## TASK REQUIREMENTS
Nothing is needed except the lines below that run from the one with "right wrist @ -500" through the one with "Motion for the", repeated exactly.

--

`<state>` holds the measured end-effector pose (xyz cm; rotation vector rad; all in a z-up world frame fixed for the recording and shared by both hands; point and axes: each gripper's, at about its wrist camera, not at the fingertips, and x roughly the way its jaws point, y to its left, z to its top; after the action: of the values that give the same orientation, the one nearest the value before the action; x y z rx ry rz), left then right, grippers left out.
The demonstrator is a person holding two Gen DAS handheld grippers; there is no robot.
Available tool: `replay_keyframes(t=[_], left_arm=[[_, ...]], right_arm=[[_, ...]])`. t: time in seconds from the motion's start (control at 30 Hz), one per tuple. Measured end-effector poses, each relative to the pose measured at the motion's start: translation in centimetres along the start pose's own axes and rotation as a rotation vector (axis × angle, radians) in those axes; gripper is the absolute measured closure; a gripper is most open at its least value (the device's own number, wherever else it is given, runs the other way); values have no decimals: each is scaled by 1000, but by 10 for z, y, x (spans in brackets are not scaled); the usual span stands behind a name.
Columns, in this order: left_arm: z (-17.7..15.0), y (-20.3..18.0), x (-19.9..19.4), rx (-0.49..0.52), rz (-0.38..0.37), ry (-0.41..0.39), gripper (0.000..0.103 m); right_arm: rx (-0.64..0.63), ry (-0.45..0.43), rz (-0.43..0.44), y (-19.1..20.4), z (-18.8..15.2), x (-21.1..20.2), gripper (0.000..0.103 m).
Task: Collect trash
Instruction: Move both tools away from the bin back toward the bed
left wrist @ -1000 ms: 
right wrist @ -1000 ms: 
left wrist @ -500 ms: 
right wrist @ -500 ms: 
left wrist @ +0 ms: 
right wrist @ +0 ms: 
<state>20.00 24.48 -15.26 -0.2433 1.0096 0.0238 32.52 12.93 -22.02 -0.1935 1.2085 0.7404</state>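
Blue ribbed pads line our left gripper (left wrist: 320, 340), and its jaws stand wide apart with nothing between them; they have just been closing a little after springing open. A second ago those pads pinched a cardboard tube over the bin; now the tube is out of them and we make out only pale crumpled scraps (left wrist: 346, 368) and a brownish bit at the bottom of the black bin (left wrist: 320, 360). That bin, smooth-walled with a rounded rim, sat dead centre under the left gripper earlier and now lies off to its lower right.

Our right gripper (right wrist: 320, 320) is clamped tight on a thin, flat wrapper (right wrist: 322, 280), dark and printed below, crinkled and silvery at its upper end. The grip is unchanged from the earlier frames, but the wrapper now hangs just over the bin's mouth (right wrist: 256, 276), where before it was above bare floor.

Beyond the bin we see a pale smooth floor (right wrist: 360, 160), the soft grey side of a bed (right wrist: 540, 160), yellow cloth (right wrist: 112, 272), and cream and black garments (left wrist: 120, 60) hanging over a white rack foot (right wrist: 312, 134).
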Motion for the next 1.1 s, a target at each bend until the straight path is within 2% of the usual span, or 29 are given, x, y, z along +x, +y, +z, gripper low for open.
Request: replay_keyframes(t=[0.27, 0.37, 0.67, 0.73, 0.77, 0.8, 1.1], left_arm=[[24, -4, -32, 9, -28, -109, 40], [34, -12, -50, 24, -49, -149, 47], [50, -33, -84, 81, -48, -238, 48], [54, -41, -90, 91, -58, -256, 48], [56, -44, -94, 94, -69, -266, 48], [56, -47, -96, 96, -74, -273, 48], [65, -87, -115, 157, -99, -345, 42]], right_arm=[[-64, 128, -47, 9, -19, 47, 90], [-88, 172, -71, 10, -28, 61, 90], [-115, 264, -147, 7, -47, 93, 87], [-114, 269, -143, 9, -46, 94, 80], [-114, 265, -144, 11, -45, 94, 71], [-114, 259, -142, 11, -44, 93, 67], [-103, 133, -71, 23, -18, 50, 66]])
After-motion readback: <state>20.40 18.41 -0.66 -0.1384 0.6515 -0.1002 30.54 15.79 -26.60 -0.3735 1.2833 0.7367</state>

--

## RESULT OF THIS TASK
right wrist @ -500 ms: 
left wrist @ +0 ms: 
right wrist @ +0 ms: 
<state>20.00 24.48 -15.26 -0.2433 1.0096 0.0238 32.52 12.93 -22.02 -0.1935 1.2085 0.7404</state>
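Blue ribbed pads line our left gripper (left wrist: 320, 340), and its jaws stand wide apart with nothing between them; they have just been closing a little after springing open. A second ago those pads pinched a cardboard tube over the bin; now the tube is out of them and we make out only pale crumpled scraps (left wrist: 346, 368) and a brownish bit at the bottom of the black bin (left wrist: 320, 360). That bin, smooth-walled with a rounded rim, sat dead centre under the left gripper earlier and now lies off to its lower right.

Our right gripper (right wrist: 320, 320) is clamped tight on a thin, flat wrapper (right wrist: 322, 280), dark and printed below, crinkled and silvery at its upper end. The grip is unchanged from the earlier frames, but the wrapper now hangs just over the bin's mouth (right wrist: 256, 276), where before it was above bare floor.

Beyond the bin we see a pale smooth floor (right wrist: 360, 160), the soft grey side of a bed (right wrist: 540, 160), yellow cloth (right wrist: 112, 272), and cream and black garments (left wrist: 120, 60) hanging over a white rack foot (right wrist: 312, 134).
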Motion for the next 1.1 s, a target at each bend until the straight path is within 2% of the usual span, or 29 are given, x, y, z along +x, +y, +z, gripper low for open.

Nothing further remains for this exercise.